Of more immediate interest is an announcement on eBay by a collector offering this new sheet for sale, which states:

Very rare withdrawn 4th Extra Ordinary Session of PAPU Plenipotentiary Conference Cairo 1-9 June 2009 .......Known as NOBEL SHEET because all the persons it contains are Nobel prize winners and not one of them belongs to this conference and that is why the sheet was withdrawn.

Other comments include:

Only 5000 printed, already sold out....

So not just another "Egyptian funny". But at least this sheet is not being offered at some ridiculous starting price, like the last withdrawn stamp.

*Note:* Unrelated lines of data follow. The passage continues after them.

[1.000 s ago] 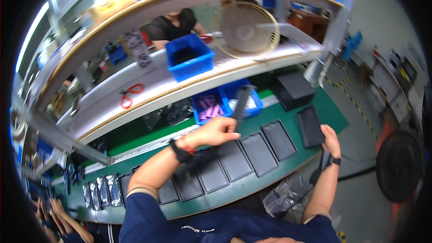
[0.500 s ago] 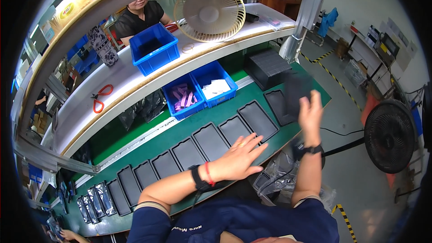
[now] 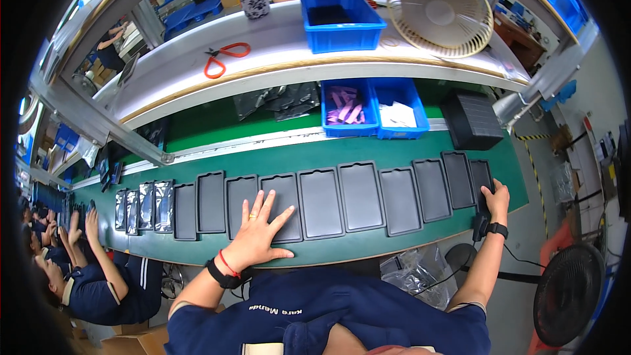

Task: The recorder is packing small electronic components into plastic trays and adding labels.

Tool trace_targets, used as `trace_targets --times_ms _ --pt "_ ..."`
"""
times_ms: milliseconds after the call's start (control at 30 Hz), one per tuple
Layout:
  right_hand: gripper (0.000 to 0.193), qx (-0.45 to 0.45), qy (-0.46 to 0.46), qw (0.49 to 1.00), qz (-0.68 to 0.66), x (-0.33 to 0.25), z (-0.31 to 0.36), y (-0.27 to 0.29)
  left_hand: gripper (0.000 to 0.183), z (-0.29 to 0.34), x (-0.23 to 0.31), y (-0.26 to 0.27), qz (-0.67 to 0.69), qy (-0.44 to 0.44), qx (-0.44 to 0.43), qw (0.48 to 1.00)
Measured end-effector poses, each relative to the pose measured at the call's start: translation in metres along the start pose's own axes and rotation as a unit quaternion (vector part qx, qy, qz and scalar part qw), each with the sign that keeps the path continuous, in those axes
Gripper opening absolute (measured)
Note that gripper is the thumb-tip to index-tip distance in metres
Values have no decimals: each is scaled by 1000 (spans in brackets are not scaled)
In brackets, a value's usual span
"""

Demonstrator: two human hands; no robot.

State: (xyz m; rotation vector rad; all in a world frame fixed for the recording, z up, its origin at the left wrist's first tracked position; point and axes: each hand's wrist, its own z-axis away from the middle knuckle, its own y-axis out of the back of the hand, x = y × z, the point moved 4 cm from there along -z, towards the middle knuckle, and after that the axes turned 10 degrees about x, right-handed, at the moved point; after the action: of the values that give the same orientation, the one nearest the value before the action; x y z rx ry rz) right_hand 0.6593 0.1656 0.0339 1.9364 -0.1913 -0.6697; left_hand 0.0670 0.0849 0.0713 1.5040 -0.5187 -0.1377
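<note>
The left hand [image 3: 259, 233] is lying flat, palm down, with the fingers [image 3: 271, 204] spread apart, on the green belt [image 3: 407, 243]. The fingertips are resting on the lower part of two black trays [image 3: 282, 207] in the row on that belt; nothing is being gripped. A red cord and a black wristband are sitting on the left wrist.

The right hand [image 3: 494, 198] is sitting at the right end of the same row, with its fingers curled over the edge of the end tray [image 3: 481, 181]. Whether the fingers are clamped on that tray or only touching it cannot be told. A black wrist strap [image 3: 497, 229] is sitting on the right wrist.

The row of black trays is running across the belt from the left hand to the right hand, each tray lying just beside the next. To the left of the left hand, further trays are carrying silver bags [image 3: 146, 205].

Beyond the row of trays, two blue bins [image 3: 374, 108] are standing side by side at the far edge of the belt, one holding purple parts, the other white ones. A stack of black trays [image 3: 472, 119] is standing just right of the bins. On the white shelf [image 3: 276, 59] above the belt, orange-handled scissors [image 3: 223, 59], a third blue bin [image 3: 340, 20] and a round fan [image 3: 439, 10] are lying.

Co-workers' hands [image 3: 79, 227] are working at the far left end of the belt.
</note>
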Motion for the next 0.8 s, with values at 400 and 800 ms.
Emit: trace_targets --times_ms 400,800 --pt "42 -124 419 894 -93 -383 31 -36 82 28 -20 -32 14 90 184 979" --pt "79 -256 382 881 115 -447 7 -155 63 41 -24 -35 61 75 264 960"
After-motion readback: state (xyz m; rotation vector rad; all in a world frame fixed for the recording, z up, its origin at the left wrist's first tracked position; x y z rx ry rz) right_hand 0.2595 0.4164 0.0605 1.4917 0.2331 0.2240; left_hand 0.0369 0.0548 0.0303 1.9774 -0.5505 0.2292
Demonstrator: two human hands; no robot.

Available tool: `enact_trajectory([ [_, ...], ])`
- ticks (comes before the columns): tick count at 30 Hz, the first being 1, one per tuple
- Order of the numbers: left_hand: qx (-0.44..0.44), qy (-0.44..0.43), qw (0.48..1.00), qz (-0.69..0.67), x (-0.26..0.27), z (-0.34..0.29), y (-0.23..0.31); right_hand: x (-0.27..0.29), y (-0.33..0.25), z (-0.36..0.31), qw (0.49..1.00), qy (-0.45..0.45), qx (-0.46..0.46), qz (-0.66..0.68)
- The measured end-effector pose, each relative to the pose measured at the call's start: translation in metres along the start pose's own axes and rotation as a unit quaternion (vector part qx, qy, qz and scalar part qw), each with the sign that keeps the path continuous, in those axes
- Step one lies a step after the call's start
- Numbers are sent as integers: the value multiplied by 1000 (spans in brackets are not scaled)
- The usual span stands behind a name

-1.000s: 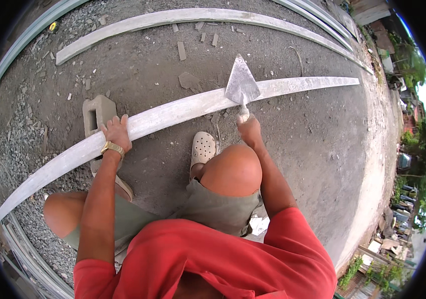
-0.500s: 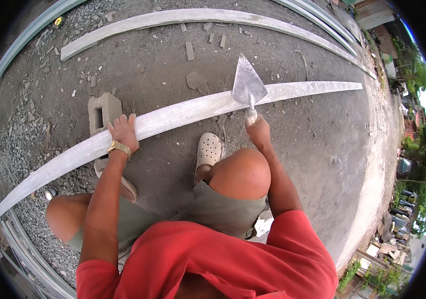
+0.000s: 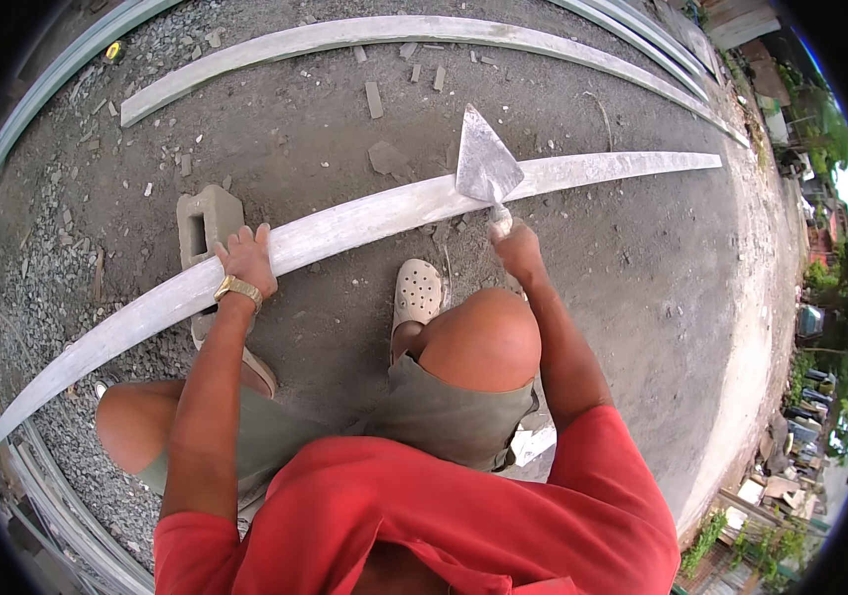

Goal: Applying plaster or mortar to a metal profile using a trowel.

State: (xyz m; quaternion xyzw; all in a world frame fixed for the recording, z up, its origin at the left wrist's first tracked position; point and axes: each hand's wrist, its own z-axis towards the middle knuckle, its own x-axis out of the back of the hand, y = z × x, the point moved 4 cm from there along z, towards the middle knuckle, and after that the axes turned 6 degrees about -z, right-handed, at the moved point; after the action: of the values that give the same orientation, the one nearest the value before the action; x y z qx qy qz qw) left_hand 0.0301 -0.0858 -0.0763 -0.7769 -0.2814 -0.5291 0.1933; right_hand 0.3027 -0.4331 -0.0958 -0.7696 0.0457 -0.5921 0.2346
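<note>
Red shirt (image 3: 424,496) & grey-green shorts (image 3: 439,412) were seen nearest, w/ knees bent & a beige clog (image 3: 417,288) set on the ground (image 3: 622,317). A watch (image 3: 237,290) was worn on the L wrist; L hand (image 3: 247,262) was laid on the pale board (image 3: 374,220), fingers spread, not clenched. Trowel (image 3: 489,164) was grasped by its handle in the closed R hand (image 3: 517,250); its blade was set over the board's R part, contact unclear. Board was stretched L to R ahead of the feet, crossing a hollow block (image 3: 221,210) nr L hand; dark shade was seen in the block's opening. Vs. 0.5 s ago, trowel had been shifted slightly L along board; L hand had been kept nr block. Farther off, a 2nd board (image 3: 374,33) was laid, w/ flat chips (image 3: 374,99) scattered this side.
</note>
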Motion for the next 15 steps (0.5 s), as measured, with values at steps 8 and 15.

We await events and news to unfold completely, without bated breath. But if members, especially our Egyptian ones, do have any further knowledge please let us know.


1951 Max Theiler (South Africa); 1960 Albert Luthuli (South Africa); 1978 Anwar al-Sadat (Egypt); 1979 Alan Cormack (South African); 1984 Tutu (South Africa); 1988 Naguib Mahfouz (Egypt); 1986 Wole Soyinka (Nigeria); 1991 Nadine Gordimer (South Africa); 1993 F. W. de Klerk (South Africa); 1993 Nelson Mandela (South Africa); 1999 Ahmed H. Zewail (Egypt) ; 2001 Kofi Atta Annan (Ghana) ; 2002 Sydney Brenner (South African); 2003 John Maxwell Coetzee (South Africa); 2004 Wangari Maathai (Kenya); 2005 El Baradei (Egypt).